▸ **WORK REQUEST**: In the listing that follows, give every line again exactly and omit the pictures.

[[ INPUT DATA, beginning ]]

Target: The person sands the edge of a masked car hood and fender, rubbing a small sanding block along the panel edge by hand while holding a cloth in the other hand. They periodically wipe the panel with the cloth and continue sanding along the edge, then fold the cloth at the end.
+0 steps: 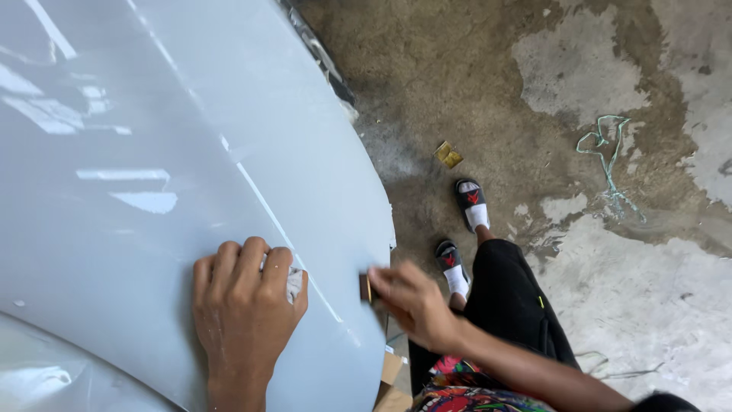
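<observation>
Pale car panel (152, 191) under left hand (244, 305) clutching cloth (293, 284), right hand (412, 301) pinching small block (366, 288).

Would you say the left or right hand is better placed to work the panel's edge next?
Probably the right hand: it holds a small block at the panel edge. The left hand presses a cloth further in.

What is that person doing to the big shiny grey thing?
A person leans over a glossy pale grey car panel. The left hand presses a crumpled white cloth flat on the panel. The right hand pinches a small brown block against the panel's edge. Below is a stained concrete floor, where the person's feet in black sandals stand.
</observation>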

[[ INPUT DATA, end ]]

▸ **ANSWER SPACE**:
Target: The person sands the edge of a masked car hood and fender, rubbing a small sanding block along the panel edge by hand while holding a cloth in the other hand. They periodically wipe the panel with the cloth and continue sanding along the edge, then fold the cloth at the end.
+0 steps: 
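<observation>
Pale car panel (152, 191) under left hand (244, 305) clutching cloth (293, 284), right hand (412, 301) pinching small block (366, 288).

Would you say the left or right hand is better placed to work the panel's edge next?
Probably the right hand: it holds a small block at the panel edge. The left hand presses a cloth further in.

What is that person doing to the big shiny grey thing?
A person leans over a glossy pale grey car panel. The left hand presses a crumpled white cloth flat on the panel. The right hand pinches a small brown block against the panel's edge. Below is a stained concrete floor, where the person's feet in black sandals stand.
</observation>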

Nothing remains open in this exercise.